Haley Warrington is a junior agent at The Booker Albert Literary Agency who brings a reader's passion for emotionally-driven romance and genre-blending fiction to her nascent agenting career, with a particular appetite for stories that make her ugly-cry.
In brief
Haley is a new agent — she has no confirmed sales record yet, making her a ground-floor opportunity for debut authors willing to grow with her.
Her taste skews heavily toward contemporary and New Adult romance with emotional gut-punches; grief, second chances, and found family are recurring obsessions across her wishlist.
She is also a working romance novelist herself (two novels forthcoming from Lake Country Press), which signals she will engage with craft and voice at a granular level.
Her TV touchstones — Gossip Girl, Reign, The Vampire Diaries, You — reveal a consistent pull toward atmospheric, drama-rich, slightly gothic or morally complex worlds wrapped around a central romance.
As a junior agent actively building her list, she is likely to be more accessible and more responsive to debut voices than an established agent with a full roster.
Lately
Haley publicly noted her love of stories with grief at the center, second-chance romance, and cross-generational love that spans multiple time periods — emphasizing she wants to be emotionally wrecked by what she reads.
What Haley is looking for
This is her home genre — she writes it herself and reads it obsessively. She wants emotionally rich stories with heat, humor, and staying power. Second-chance romance and found-family threads are explicit priorities. Think sharp banter and a story you can't shake after the last page. Authors like Emily Henry, Christina Lauren, and Hannah Grace are her stated benchmarks for voice and commercial appeal.
She has a specific, articulated craving here: protagonists who find each other across multiple time periods, fated to connect no matter what era they land in. This is a niche but passionate wish — a writer who can pull off reincarnation romance or multi-timeline love stories with emotional weight should put this at the top of their pitch.
Rich-world social dynamics, scheming, status anxiety — but with a genuine love story at the center, not just as decoration. The Reign and Vampire Diaries references suggest she is equally drawn to historical or supernatural settings as long as the drama and romance are central. LGBTQ+ takes on this subgenre are explicitly welcomed.

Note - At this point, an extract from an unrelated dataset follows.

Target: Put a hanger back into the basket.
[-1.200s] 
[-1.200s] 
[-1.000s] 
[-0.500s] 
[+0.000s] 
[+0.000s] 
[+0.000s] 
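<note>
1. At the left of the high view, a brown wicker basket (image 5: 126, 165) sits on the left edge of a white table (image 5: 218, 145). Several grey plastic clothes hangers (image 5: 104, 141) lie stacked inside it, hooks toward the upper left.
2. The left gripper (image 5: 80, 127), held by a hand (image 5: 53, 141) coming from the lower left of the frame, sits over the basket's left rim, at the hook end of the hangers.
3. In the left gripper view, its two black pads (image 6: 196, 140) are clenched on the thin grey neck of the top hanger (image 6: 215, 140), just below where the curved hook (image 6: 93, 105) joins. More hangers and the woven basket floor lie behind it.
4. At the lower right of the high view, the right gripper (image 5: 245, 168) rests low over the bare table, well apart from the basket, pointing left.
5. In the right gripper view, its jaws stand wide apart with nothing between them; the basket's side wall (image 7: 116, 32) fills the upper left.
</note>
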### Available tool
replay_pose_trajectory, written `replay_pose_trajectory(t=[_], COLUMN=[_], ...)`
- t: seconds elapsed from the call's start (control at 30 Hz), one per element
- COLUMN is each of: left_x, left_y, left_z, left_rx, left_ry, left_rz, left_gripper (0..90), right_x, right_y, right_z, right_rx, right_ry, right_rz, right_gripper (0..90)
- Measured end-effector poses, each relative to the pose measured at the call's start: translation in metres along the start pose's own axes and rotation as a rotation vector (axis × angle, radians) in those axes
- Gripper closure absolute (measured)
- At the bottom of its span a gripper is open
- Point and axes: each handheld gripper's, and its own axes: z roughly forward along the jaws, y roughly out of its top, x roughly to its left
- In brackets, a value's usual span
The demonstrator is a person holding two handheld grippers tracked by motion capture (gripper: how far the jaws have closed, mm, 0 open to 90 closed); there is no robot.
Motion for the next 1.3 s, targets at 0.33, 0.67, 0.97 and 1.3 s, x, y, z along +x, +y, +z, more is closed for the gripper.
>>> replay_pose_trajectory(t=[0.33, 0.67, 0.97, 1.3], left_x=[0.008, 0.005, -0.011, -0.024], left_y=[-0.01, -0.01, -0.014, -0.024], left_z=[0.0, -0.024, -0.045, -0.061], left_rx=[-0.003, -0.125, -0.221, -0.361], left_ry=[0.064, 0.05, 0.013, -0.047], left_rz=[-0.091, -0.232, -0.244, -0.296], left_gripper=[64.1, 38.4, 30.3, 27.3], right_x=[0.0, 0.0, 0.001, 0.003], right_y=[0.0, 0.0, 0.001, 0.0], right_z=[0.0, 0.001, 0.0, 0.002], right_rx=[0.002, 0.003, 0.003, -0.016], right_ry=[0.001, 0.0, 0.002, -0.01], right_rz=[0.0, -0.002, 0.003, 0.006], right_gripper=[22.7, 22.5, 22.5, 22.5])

She wants fantasy as a flavor layered into a romance, not a full secondary-world epic. Magical realism, paranormal romance, and light fantasy romance are the sweet spot. Hard pass on anything that leads with world-building over character and emotional arc.
She lists crime fiction, psychological thrillers, domestic thrillers, and BIPOC mystery and thriller as categories she is open to. Her touchstone is the ensemble-cast, twist-driven energy of Knives Out and One of Us Is Lying. LGBTQ+ and BIPOC voices in this space are especially welcome. Romantic suspense and romantic thriller — where mystery and romance genuinely intertwine — also fit her list.

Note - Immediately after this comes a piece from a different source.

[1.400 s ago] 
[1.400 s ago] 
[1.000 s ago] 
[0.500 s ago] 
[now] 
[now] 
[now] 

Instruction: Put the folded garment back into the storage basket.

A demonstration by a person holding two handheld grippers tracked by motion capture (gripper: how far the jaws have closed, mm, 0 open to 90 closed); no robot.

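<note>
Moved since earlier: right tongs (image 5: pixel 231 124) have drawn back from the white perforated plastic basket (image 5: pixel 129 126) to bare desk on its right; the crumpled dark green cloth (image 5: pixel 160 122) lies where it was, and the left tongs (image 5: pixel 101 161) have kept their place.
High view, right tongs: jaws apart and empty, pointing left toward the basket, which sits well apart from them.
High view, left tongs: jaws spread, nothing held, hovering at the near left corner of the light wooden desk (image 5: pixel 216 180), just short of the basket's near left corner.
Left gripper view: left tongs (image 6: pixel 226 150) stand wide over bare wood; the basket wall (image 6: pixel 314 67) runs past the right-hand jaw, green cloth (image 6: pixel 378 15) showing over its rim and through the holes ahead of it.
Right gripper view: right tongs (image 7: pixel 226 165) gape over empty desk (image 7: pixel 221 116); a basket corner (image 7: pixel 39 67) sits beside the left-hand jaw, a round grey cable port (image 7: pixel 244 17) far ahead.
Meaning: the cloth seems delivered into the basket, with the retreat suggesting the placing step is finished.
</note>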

Commercial women's fiction and family sagas are on her list, particularly when grief, emotional reckoning, or found-family dynamics are central. She gravitates toward stories that sit at the intersection of heart and plot — literary for the feelings, commercial in pacing.
Not the right fit
Taste fingerprint
How to query Haley
Address her by name and make clear you have read her wishlist — she is new enough that a personalized query will stand out sharply from a mass submission.
Lead with the emotional core of your story: what will make her cry, laugh, or obsess? She has said she evaluates books by the feelings they evoke, so your pitch must sell the feeling before it sells the plot.
If your book has a second-chance structure, a found-family subplot, a grief arc, or a multi-timeline conceit, flag those elements early and explicitly — they are her stated sweet spots.
TV comps are fair game and likely to resonate: if your book shares DNA with Gossip Girl, Reign, The Vampire Diaries, or You, say so directly and explain how.
For romance-adjacent thriller or mystery submissions, name your BIPOC or LGBTQ+ protagonist and framing upfront — diversity in these subgenres is explicitly part of her wishlist.
Keep the fantasy element in its place: if you are pitching a romance with magical realism or paranormal elements, frame it as romance-first, magic-second so she knows it's not high fantasy.
She is a junior agent, so do not let a lack of a long sales record deter you — building together is part of the pitch. Debut authors and early-career writers are well-positioned here.
Query her directly at the email address listed on the agency's submission page, and double-check that the form or address is still current before hitting send.